By planning ahead we reduce disruption, and increase opportunity. We learn what businesses we need to grow, what education to provide, and how to maintain and improve the quality of life. By planning ahead, the changes we induce in people’s lives are opportunities, not disruptions. The change we induce is the life we want to live. 

My vision holds that intact continuous forests, intact continuous farmlands, and healthy communities with healthy people, are precious community goods. People need culture and social activity, and the communities and communications infrastructure we build make these possible. Therefore we reward people who live in high density settlements, where the usual economic and social activities can be conducted without private fossil-fueled transport. Walking, biking, electric buses, even animal transport, are the primary means of transport. Community centers provide meeting rooms and internet based access to Skype-type services, so that transport to a meeting location is optional. For special needs, vehicle coops offer electric vehicles for private use. Meanwhile, the country side is delivered free of remote housing which demands private transportation and expensive power and communications infrastructure. Housing is built with set-back maxima, not minima, so that long driveways become obsolete, and taxes on private property increase as dwellings become more remote from other dwellings (with some finessing for the traditional camp). Over time, as people seek economies under this regime, forest stands and farm lands which are divided by private property boundaries will become reunited, permitting forests to become continuous again and farmlands can be used as farm lands again. 

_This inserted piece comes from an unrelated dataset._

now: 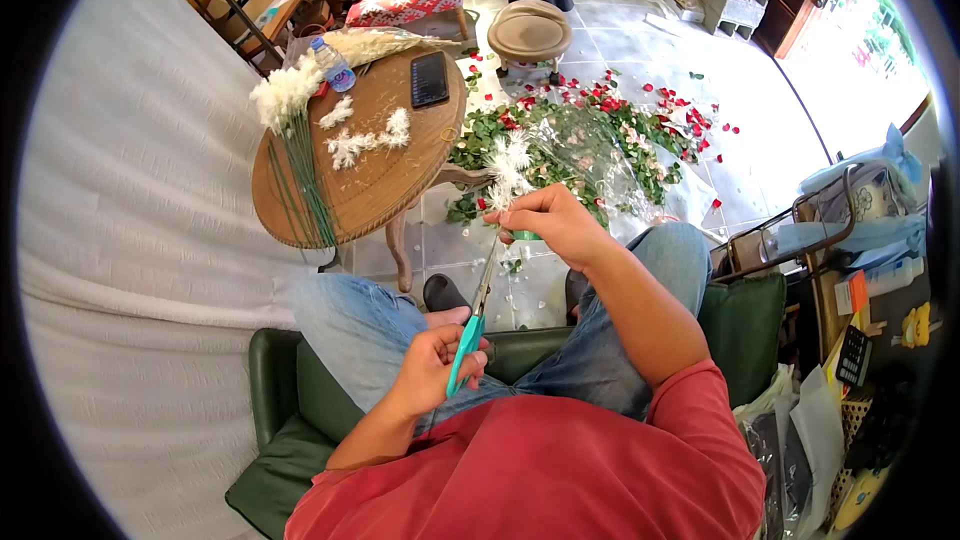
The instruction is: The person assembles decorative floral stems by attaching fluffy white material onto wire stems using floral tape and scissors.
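My left hand point(440, 368) is closed around a pair of scissors point(468, 340) with teal handles, the blades pointing up and away from me. The blade tips reach close to the fingertips of my right hand point(558, 226). Pinched in that hand is a white feathery flower point(509, 162), its fluffy head above the fingers. A small green piece point(524, 235), perhaps a tape roll, shows under the right fingers; its exact kind is partly hidden.
A round wooden table point(385, 190) bears white fluffy stems point(287, 100), loose white tufts point(350, 148), a water bottle point(334, 66) and a phone point(429, 79). Leaves and red petals point(610, 105) litter the floor. Beyond stands a stool point(530, 32); a cluttered shelf point(860, 340) is at right.
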`<move>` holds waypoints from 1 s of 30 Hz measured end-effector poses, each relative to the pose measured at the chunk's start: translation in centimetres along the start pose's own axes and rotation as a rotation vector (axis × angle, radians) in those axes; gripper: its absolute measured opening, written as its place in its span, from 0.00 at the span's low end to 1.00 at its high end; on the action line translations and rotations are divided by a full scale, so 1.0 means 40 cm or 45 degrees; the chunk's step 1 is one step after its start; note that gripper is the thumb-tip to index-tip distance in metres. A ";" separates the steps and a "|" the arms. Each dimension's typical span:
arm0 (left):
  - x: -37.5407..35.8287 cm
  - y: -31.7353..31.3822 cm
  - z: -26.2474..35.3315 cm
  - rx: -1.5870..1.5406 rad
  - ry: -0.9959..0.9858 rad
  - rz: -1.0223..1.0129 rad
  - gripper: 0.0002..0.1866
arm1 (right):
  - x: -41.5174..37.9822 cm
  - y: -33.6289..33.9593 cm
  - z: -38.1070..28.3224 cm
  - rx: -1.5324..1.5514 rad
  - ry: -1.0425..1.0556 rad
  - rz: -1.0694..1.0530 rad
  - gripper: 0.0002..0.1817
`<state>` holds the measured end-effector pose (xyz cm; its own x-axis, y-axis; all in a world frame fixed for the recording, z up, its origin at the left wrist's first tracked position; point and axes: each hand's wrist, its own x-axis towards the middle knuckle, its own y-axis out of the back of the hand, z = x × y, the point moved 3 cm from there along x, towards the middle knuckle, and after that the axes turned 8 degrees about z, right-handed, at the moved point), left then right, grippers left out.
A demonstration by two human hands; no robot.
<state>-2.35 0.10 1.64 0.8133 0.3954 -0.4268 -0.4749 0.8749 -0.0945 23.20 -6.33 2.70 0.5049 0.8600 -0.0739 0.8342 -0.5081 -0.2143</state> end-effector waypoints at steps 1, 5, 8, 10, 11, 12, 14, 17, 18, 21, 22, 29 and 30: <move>-0.001 -0.001 0.000 0.001 0.001 0.000 0.16 | -0.001 0.001 -0.001 -0.026 0.000 -0.005 0.09; 0.002 0.002 -0.004 0.011 0.000 0.002 0.15 | -0.006 0.004 -0.013 -0.094 -0.013 -0.002 0.09; 0.004 0.001 -0.004 0.036 -0.004 -0.003 0.17 | -0.009 0.003 -0.010 -0.099 -0.003 -0.004 0.10; 0.007 -0.001 -0.004 0.049 -0.013 0.001 0.19 | -0.007 0.002 -0.007 -0.132 -0.033 0.013 0.10; 0.009 -0.001 -0.007 0.047 0.000 0.005 0.20 | -0.006 0.002 -0.004 -0.165 -0.064 0.029 0.10; 0.011 -0.002 -0.009 0.046 0.012 0.008 0.21 | -0.007 0.002 -0.003 -0.165 -0.065 0.027 0.10; 0.011 -0.004 -0.008 0.041 0.012 0.009 0.22 | -0.008 0.001 -0.006 -0.121 0.005 0.015 0.10; 0.007 -0.012 -0.001 0.032 0.016 0.013 0.23 | -0.006 0.006 -0.007 -0.212 -0.029 0.005 0.09; 0.006 -0.014 0.001 0.026 0.019 0.017 0.23 | -0.006 0.006 -0.004 -0.211 -0.030 0.005 0.09; 0.006 -0.014 0.001 0.000 0.006 0.002 0.24 | -0.008 0.003 -0.004 -0.066 0.041 -0.025 0.08; 0.005 -0.015 0.002 0.000 0.006 0.002 0.24 | -0.010 0.003 -0.006 -0.083 0.023 -0.038 0.08; -0.016 0.012 0.025 0.074 -0.004 -0.013 0.19 | -0.004 0.012 -0.001 -0.006 -0.044 -0.039 0.08; -0.025 0.033 0.040 0.157 0.014 -0.027 0.16 | -0.001 0.014 -0.002 -0.005 -0.037 -0.041 0.08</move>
<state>-3.26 1.31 3.40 0.8189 0.3737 -0.4357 -0.4119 0.9112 0.0074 23.65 -6.66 2.65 0.4711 0.8769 -0.0951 0.8509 -0.4802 -0.2131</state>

Overcoming the love of vast properties which is so common in Vermont will take a very long time. Possibly generations. But this is the point of planning. We plan now and begin to put small but tolerable pressures on people so that over time people will adjust with minimal disruption. As the adjustments begin, the pressures adjust so that the changes continue. People will never be prohibited from living extravagant life-styles, but everyone will be rewarded with a high quality of life by choosing the low-impact life-style. Given time it will just seem natural. And I will bet that most people will agree it’s good, too.